In [43]:
# Presented by Ahmed Baari on 25 October 2024

# What can BERT do?
In this notebook, let's explore the capabilities of BERT by using it for a variety of NLP tasks. We will use the `transformers` library to load a fine-tuned BERT model and use it for the following tasks:
1. Text Classification
2. Named Entity Recognition
3. Question Answering
4. Text Summarization

In [44]:
from transformers import pipeline

In [45]:
sentiment_pipeline = pipeline('text-classification',
                              model='nlptown/bert-base-multilingual-uncased-sentiment',
                              tokenizer='nlptown/bert-base-multilingual-uncased-sentiment',
                              device=0) # 0 is the GPU index

sentiment_pipeline.model

BertForSequenceClassification(
  (bert): BertModel(
    (embeddings): BertEmbeddings(
      (word_embeddings): Embedding(105879, 768, padding_idx=0)
      (position_embeddings): Embedding(512, 768)
      (token_type_embeddings): Embedding(2, 768)
      (LayerNorm): LayerNorm((768,), eps=1e-12, elementwise_affine=True)
      (dropout): Dropout(p=0.1, inplace=False)
    )
    (encoder): BertEncoder(
      (layer): ModuleList(
        (0-11): 12 x BertLayer(
          (attention): BertAttention(
            (self): BertSdpaSelfAttention(
              (query): Linear(in_features=768, out_features=768, bias=True)
              (key): Linear(in_features=768, out_features=768, bias=True)
              (value): Linear(in_features=768, out_features=768, bias=True)
              (dropout): Dropout(p=0.1, inplace=False)
            )
            (output): BertSelfOutput(
              (dense): Linear(in_features=768, out_features=768, bias=True)
              (LayerNorm): LayerNorm((768,), eps=1

In [46]:
sentiment_pipeline('NLP Class is amazing!')
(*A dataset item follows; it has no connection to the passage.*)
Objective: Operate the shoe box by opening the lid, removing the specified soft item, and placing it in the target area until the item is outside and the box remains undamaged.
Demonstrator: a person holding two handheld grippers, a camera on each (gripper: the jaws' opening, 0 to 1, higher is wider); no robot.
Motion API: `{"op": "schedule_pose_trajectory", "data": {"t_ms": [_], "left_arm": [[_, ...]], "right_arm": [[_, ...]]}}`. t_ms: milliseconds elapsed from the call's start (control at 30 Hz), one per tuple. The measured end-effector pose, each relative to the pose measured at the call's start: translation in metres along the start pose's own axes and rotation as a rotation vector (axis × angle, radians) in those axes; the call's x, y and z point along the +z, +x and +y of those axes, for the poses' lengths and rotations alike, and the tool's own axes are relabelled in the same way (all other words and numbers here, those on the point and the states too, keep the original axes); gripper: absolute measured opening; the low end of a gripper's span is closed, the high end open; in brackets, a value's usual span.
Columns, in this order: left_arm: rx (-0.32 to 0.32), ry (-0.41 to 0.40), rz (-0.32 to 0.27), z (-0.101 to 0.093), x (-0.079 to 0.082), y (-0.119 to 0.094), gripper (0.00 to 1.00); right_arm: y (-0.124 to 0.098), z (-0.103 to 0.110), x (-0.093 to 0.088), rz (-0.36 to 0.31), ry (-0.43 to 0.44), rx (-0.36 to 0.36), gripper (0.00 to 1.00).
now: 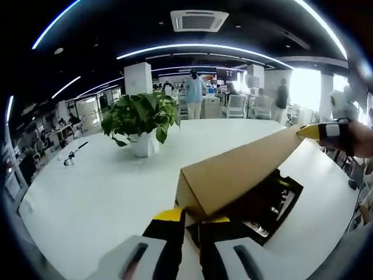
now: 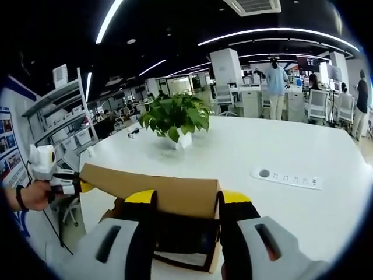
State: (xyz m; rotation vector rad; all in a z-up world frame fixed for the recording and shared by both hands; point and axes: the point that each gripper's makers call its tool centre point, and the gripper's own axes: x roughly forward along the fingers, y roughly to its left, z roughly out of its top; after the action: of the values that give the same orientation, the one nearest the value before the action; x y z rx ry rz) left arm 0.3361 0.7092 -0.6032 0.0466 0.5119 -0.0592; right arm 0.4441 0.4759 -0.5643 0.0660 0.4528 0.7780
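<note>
Evidently the lid (image 1: pixel 233 169) of the cardboard shoe box (image 2: pixel 169 233) is being raised by both grippers at once, one at each end, so that the thin board is lifted evenly rather than bent at a corner. In the left gripper view, the left gripper (image 1: pixel 192 220) sits at the near end of the lid; its yellow-tipped jaws stand close together at the lid's edge, but whether the board is actually pinched between them cannot be told. At the far end of the lid the right gripper (image 1: pixel 317 131) is seen, held in a hand (image 1: pixel 355 139), its yellow tip touching the lid's corner. In the right gripper view, the right gripper's (image 2: pixel 185 201) jaws stand apart, one on each side of the lid's end, so the lid is propped rather than squeezed.

The box rests on a white round table (image 2: pixel 274 146), with a potted plant (image 1: pixel 141 119) well beyond it and a flush socket strip (image 2: pixel 287 177) apart to one side. Dark contents (image 1: pixel 268 201) show under the lid; the soft item cannot be distinguished, so it is judged to be inside the box.
</note>
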Motion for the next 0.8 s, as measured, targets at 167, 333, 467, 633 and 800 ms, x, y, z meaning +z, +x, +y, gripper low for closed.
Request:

[{'label': '5 stars', 'score': 0.8126146197319031}]

In [47]:
sentiment_pipeline('NLP Class is actually good')
sentiment_pipeline('NLP Class is good')

[{'label': '4 stars', 'score': 0.45880571007728577}]

In [48]:
sentiment_pipeline('NLP Class is okay')

[{'label': '3 stars', 'score': 0.7211390733718872}]

In [49]:
sentiment_pipeline('NLP Class is boring')

[{'label': '2 stars', 'score': 0.46322232484817505}]

In [50]:
sentiment_pipeline('NLP Class is terrible')

[{'label': '1 star', 'score': 0.7699272036552429}]

In [51]:
sentiment_pipeline('The 5th semester has finally come to an end', return_all_scores=True)  

[[{'label': '1 star', 'score': 0.054048508405685425},
  {'label': '2 stars', 'score': 0.08055774867534637},
  {'label': '3 stars', 'score': 0.15945588052272797},
  {'label': '4 stars', 'score': 0.36899498105049133},
  {'label': '5 stars', 'score': 0.3369428813457489}]]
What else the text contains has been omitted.